Velocity Reviews - Computer Hardware Reviews

Velocity Reviews > Newsgroups > Programming > XML > XML Parser

Reply
Thread Tools

XML Parser

 
 
an0047@gmail.com
Guest
Posts: n/a
 
      07-02-2007
Hello

Would like to develop a simple XML parser with own commands

The aproach is first to develop a state machine to later implement it
in C. I had a look to some posts relating lexical analysers but the
information
i found was not helpfull.

I know there are some books relating the creation of tables and
complicated
equations to analyse text, but don't know how to look for them.

Any recommendation, tips on how to implement the parser or maybe
literature
reference (book, paper) would be kindly appreciated.

Best Regards

 
Reply With Quote
 
 
 
 
Joseph Kesselman
Guest
Posts: n/a
 
      07-02-2007
Many good XML parsers exist. It sounds like you're going to need to do a
fair amount of homework before constructing your own. Reinventing the
wheel is probably not very useful unless you have a real interest in
learning how parsers function.

One standard standard reference which covers this topic: "Compilers:
Principles, Techniques, and Tools" (Aho, Ullman, and others). You can
ignore the code-generation and optimization sections, but the parsing
portions of the task are essentially the same, and the typechecking
chapter may be relevant if you want to implement validation.
 
Reply With Quote
 
 
 
 
Juergen Kahrs
Guest
Posts: n/a
 
      07-03-2007
http://www.velocityreviews.com/forums/(E-Mail Removed) wrote:

> Any recommendation, tips on how to implement the parser or maybe
> literature
> reference (book, paper) would be kindly appreciated.
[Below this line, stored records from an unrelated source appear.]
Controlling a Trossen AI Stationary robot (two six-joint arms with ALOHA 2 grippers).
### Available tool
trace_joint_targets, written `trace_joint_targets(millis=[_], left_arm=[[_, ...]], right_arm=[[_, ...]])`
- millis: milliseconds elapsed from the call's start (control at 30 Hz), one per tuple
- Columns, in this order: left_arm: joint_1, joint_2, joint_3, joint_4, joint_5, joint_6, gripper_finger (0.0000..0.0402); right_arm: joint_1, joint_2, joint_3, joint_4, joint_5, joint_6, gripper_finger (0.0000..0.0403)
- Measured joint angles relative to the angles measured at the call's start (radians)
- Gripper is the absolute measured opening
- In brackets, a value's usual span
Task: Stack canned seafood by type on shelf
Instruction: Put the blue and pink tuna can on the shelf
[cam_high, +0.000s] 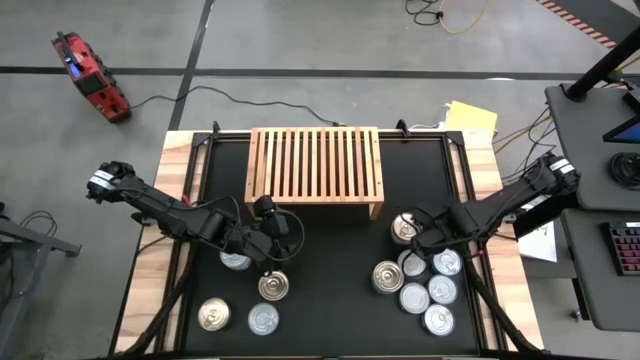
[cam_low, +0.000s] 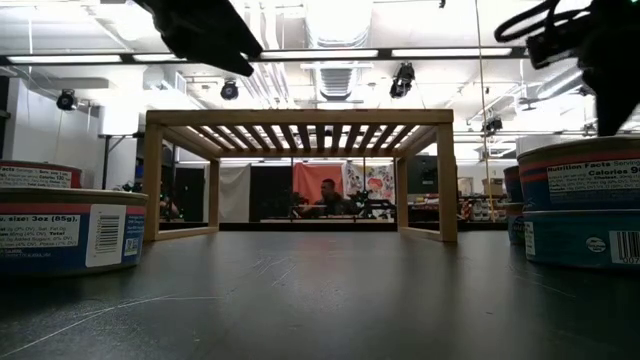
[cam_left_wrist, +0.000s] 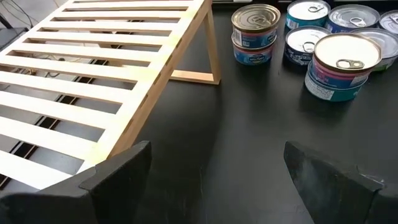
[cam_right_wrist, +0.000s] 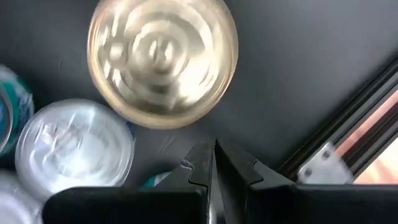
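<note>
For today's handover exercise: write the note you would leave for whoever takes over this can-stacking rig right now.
Left end effector: open, empty, hovering near the shelf's front left corner.
Right end effector: shut on nothing, above the right cans, beside a gold-lidded can.
Cans: four on the left, about seven on the right, all on the table; one pair already stacked by the shelf's right leg.
Done: nothing on the shelf.
Left: every can to be sorted and stacked there.

light: bright, even, from ceiling strip lights (cam_low: 340, 52) in low view's upper centre | glare: gold can lid (cam_right_wrist: 163, 59) washed out, upper centre of right wrist view | blur: that lid smeared | shadows: soft, faint on black mat (cam_high: 330, 270)
</note>
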Motion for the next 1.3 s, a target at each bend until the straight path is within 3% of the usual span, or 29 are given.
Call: trace_joint_targets(millis=[167,400,800,1100,1300], left_arm=[[0.0,0.0,0.0,0.006,0.0,0.004,0.0351],[0.0,0.0,-0.012,0.058,0.001,0.01,0.0351],[-0.005,0.0,-0.033,0.053,0.001,0.01,0.0351],[-0.005,0.0,-0.033,0.055,0.001,0.014,0.0351],[-0.005,0.0,-0.033,0.058,-0.001,0.019,0.0351]], right_arm=[[0.0,-0.021,-0.002,0.032,0.157,-0.061,0.0012],[0.0,-0.027,-0.055,0.235,0.261,-0.14,0.0012],[0.004,-0.038,-0.082,0.289,0.256,-0.105,0.0012],[0.005,-0.046,-0.082,0.283,0.067,-0.054,0.0012],[0.007,-0.046,-0.094,0.285,0.08,-0.034,0.0012]])
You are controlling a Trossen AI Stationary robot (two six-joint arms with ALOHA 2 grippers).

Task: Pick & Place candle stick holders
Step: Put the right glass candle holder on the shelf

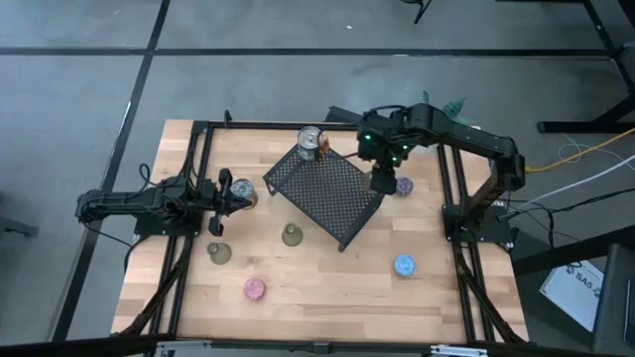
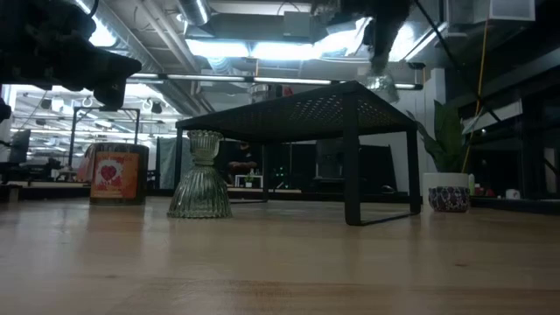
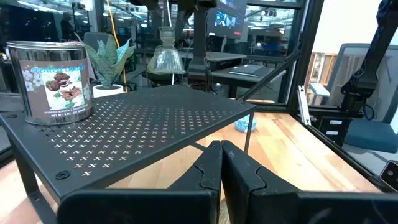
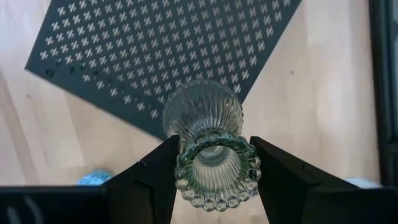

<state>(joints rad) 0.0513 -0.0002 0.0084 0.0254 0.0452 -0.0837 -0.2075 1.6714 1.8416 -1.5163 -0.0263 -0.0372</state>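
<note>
One ribbed clear-glass candle stick holder [image 4: 208, 146] is up in the air, pinched between the fingers of the right gripper [image 4: 211, 165], which clamp its beaded rim from either side while it hangs over the corner of the black perforated shelf [image 1: 325, 191]. That glass looks hard, smooth and breakable, probably fairly weighty for its size, so the narrow beaded neck is a sensible place to hold; a squeeze on the flared skirt would likely slip. Setting it down calls for a gentle, upright touch, since a tilt on that metal grid could chip or topple it. Over on the other side, the left gripper [image 3: 219, 168] waits low by the shelf with its fingers pressed together, holding nothing. Another clear glass holder [image 2: 200, 175] stands on the wooden table [image 1: 327, 288], along with a blue holder [image 1: 404, 265] and a pink holder [image 1: 255, 289], and a printed tin [image 3: 55, 79] sits on the shelf.
</note>
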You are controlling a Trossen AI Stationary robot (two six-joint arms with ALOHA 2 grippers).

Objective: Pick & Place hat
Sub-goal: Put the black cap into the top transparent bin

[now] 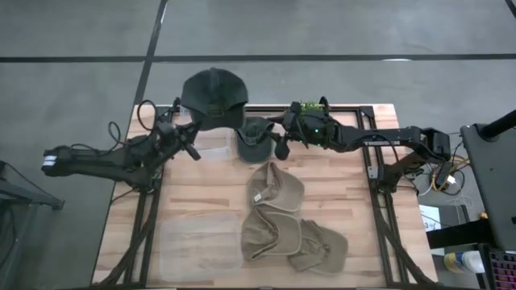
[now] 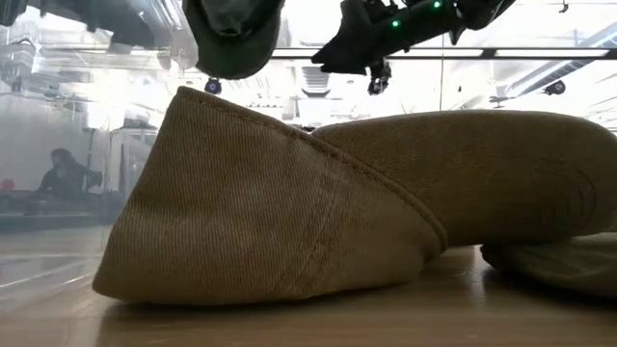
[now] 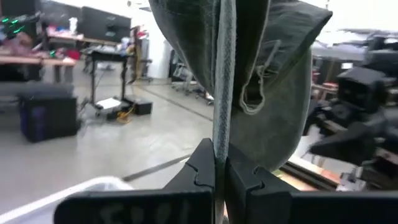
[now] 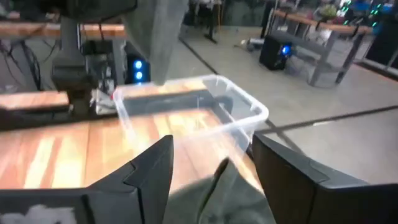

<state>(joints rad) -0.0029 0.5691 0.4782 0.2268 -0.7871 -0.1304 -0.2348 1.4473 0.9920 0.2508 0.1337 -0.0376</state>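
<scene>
Left wrist view: left end effector (image 3: 219,177) pinches the dark hat (image 3: 261,81), hanging vertically, crown uppermost.

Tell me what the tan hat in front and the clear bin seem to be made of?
The tan hat looks like ribbed cotton, perhaps corduroy: fine parallel ridges, matte surface, stitched seams. The clear bin looks like thin transparent plastic: glossy, see-through walls with a rolled rim.

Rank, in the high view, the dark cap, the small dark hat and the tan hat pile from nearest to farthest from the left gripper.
From the left gripper:
1. Dark cap, clamped in its fingers, at the table's far edge.
2. Small dark hat, toward the middle, under the right gripper.
3. Tan hat pile, on the near half of the table.
</scene>
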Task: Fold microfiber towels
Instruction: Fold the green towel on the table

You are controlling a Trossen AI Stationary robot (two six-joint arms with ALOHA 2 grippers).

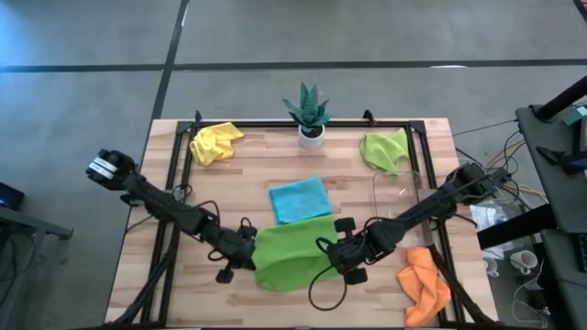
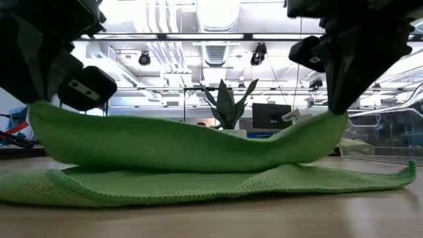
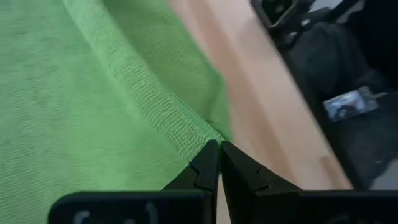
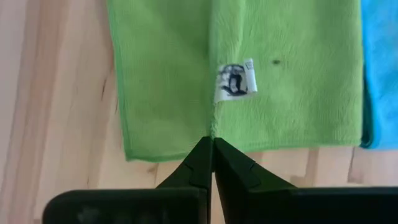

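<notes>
Print on the lime green towel's (image 4: 249,93) white tag (image 4: 235,79), too small to read

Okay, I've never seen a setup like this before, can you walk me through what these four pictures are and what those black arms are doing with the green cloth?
This is a robot with two dark arms working at a wooden table. Each arm ends in a two-finger tool. One picture looks straight down on the table, one looks level across the tabletop, and the other two come from cameras on each wrist.

On the table lie small towels: a light blue towel in the middle, a yellow towel and a second green towel at the far corners, and an orange towel at the near right. A potted plant stands at the far edge.

The left tool and right tool are each pinched shut on an edge of the large green towel, lifting part of it off the table while the rest lies flat.
</notes>
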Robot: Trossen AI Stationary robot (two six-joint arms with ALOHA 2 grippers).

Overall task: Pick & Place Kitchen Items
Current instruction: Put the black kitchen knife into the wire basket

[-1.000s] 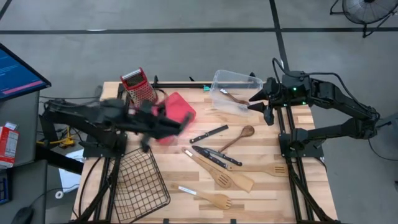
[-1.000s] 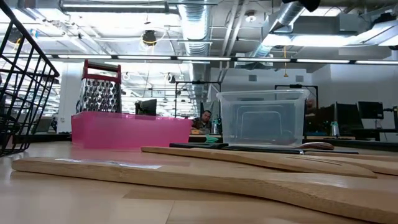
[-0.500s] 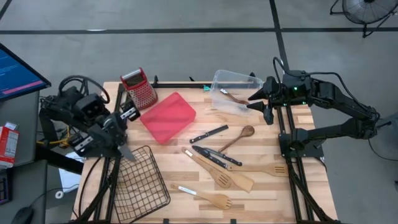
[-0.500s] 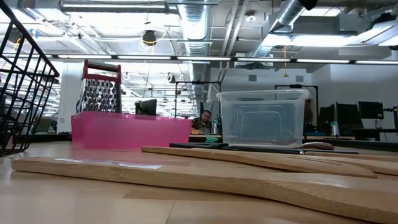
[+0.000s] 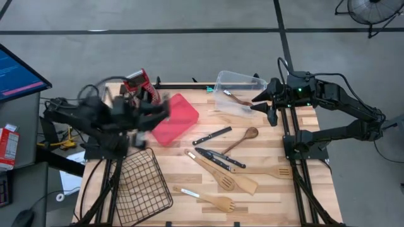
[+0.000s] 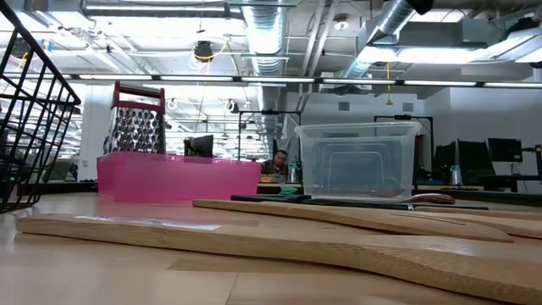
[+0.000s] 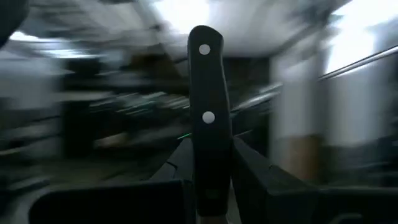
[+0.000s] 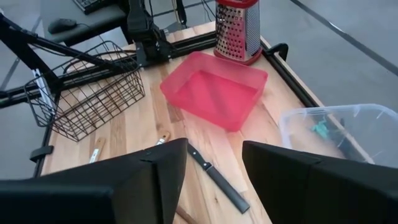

This question has been answered here several times.
Google for it. Usually, we warn newbies who want to
write their own parsers. You will be surprised about
the tricky details. Have you ever heard of a BOM ?
Are you prepared to process 32-bit-characters ?
 
Reply With Quote
 
Joe Kesselman
Guest
Posts: n/a
 
      07-03-2007
Juergen Kahrs wrote:
> Have you ever heard of a BOM ? Are you prepared to process 32-bit-characters ?


The usual estimate is that a complete XML parser is about the right size
to be a serious term project for a college student who already
understands the basics of writing parsers.

You can rattle off a subset in less time than that. But, again, unless
you have very special needs (such as a language where nobody has written
one yet and which can't link to existing parsers), the question is "why".

--
() ASCII Ribbon Campaign | Joe Kesselman
/\ Stamp out HTML e-mail! | System architexture and kinetic poetry
 
Reply With Quote
 
an0047@gmail.com
Guest
Posts: n/a
 
      07-03-2007
On 3 Jul., 00:56, Joseph Kesselman <(E-Mail Removed)> wrote:
> Many good XML parsers exist. It sounds like you're going to need to do a
> fair amount of homework before constructing your own. Reinventing the
> wheel is probably not very useful unless you have a real interest in
> learning how parsers function.
>
> One standard standard reference which covers this topic: "Compilers:
> Principles, Techniques, and Tools" (Aho, Ullman, and others). You can
> ignore the code-generation and optimization sections, but the parsing
> portions of the task are essentially the same, and the typechecking
> chapter may be relevant if you want to implement validation.


Thanks for your answer and reference!. I'm not trying to reinvent the
wheel, I'm trying to write a very simple and reliable parser for a
commercial software. The ones out there are very complex, big and
license violation needs to be taken under consideration. If you know
about a very simple one written in C please let me know.

I have indeed a real interest in learning how parsers function, that's
because I asked for a book reference. As for now the new state machine
has 5 states and more or less I can handle some simple XLM tags.

Regards


 
Reply With Quote
 
an0047@gmail.com
Guest
Posts: n/a
 
      07-03-2007
On 3 Jul., 09:49, Juergen Kahrs <(E-Mail Removed)>
wrote:
> (E-Mail Removed) wrote:
> > Any recommendation, tips on how to implement the parser or maybe
> > literature
> > reference (book, paper) would be kindly appreciated.

>
> This question has been answered here several times.
> Google for it. Usually, we warn newbies who want to
> write their own parsers. You will be surprised about
> the tricky details. Have you ever heard of a BOM ?
> Are you prepared to process 32-bit-characters ?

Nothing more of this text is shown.